Tess slices into it and releases him with her knife. He's alive, and they make haste away from the base given it's nightfall and zombies start running after. Back at the Magus, the dog refuses to get on board, so they set sail and take some time to chill after their eventful day.

As Lincoln and Lena decompress, he lets her know that he has a girlfriend back in Chicago. The plan is to stop at the first village, and Tess advises Rabbit she can find her own way back home from there. She suggests Rabbit chooses her words carefully when the reporters come knocking on her door. Rabbit is left alone on deck and is grabbed by someone and killed (problem solved).

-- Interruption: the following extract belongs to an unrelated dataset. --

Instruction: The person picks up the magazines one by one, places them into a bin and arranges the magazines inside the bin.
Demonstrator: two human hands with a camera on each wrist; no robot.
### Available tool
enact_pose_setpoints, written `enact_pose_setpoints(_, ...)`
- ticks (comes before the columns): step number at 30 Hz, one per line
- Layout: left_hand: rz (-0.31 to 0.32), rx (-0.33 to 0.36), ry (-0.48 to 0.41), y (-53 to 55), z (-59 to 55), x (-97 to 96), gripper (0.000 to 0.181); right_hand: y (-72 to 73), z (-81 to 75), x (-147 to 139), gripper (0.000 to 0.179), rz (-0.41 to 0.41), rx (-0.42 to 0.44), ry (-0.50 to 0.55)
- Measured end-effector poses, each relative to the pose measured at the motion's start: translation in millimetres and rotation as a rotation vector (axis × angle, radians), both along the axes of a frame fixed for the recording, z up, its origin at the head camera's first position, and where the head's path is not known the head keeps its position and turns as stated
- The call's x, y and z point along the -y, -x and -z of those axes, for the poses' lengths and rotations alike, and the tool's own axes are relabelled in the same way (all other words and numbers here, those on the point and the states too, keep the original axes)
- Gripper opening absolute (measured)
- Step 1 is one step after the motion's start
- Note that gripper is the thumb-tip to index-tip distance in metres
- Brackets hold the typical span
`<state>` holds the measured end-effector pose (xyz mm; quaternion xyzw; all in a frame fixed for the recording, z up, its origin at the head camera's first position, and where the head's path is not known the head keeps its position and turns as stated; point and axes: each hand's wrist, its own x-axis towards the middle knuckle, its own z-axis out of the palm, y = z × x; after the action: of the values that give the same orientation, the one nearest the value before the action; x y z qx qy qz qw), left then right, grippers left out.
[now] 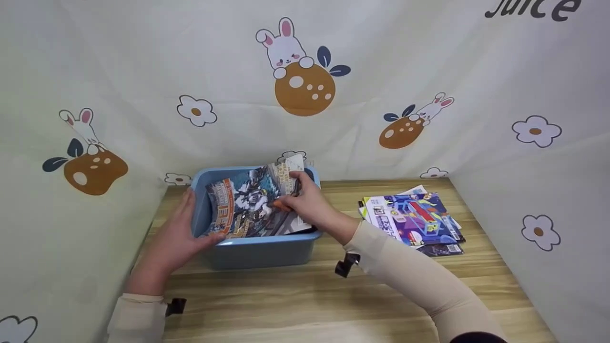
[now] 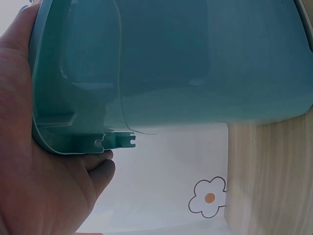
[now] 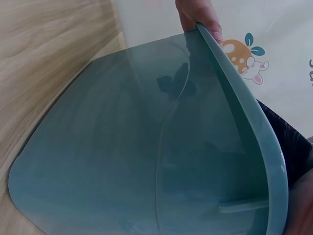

Kurt visits AJ in the video room and orders him to erase all the video he took that day. AJ wants to know what he's really doing there. Kurt whispers he's going to kill Emmet Cole. Then he spies the camera shot of the deck showing dead Rabbit. Kurt goes to the bridge and gets Jahel, sending her downstairs to Lincoln. It's Hana who's loose on the ship. Kurt won't shoot, and tries to get through to her, though ultimately has to put her down. There's still another aboard who attacks Tess, but Emmet appears in the nick of time and kills it. He asks how his funeral was.

The Verdict:
I liked, despite it being 28 Days Later on The River. Now that Emmet has been discovered I feel the show can really move forward for the finale and get into the mystery surrounding the source (and whatever it was at the base). Is Emmet crazy, though? Is that even Emmet? Jahel's warnings of demons come to mind, too, so who knows what is inhabiting his body.

As far as the zombie virus, it did provide some exciting (albeit derivative) tension. Has it been contained to the base, or is there a threat of contagion beyond it? The mix of science and the supernatural (always a delicate business) kind of works, with what looks like the attempt to seize the genetic strength of the jungle tribes and market it as a pharmaceutical for longevity.

Kurt gets some intriguing elements added to his backstory, suggesting he has knowledge on par with Emmet about what's going on. But did he bring back Hana himself or did she escape? How did he allow her to get away with everyone so close (and manage to handle a high maintenance zombie, of all things)? It's the little questions like these that one thinks about afterwards that are the more annoying aspects of the series. However, I'm a little more excited about checking out the finale, and hopeful for a possible renewal.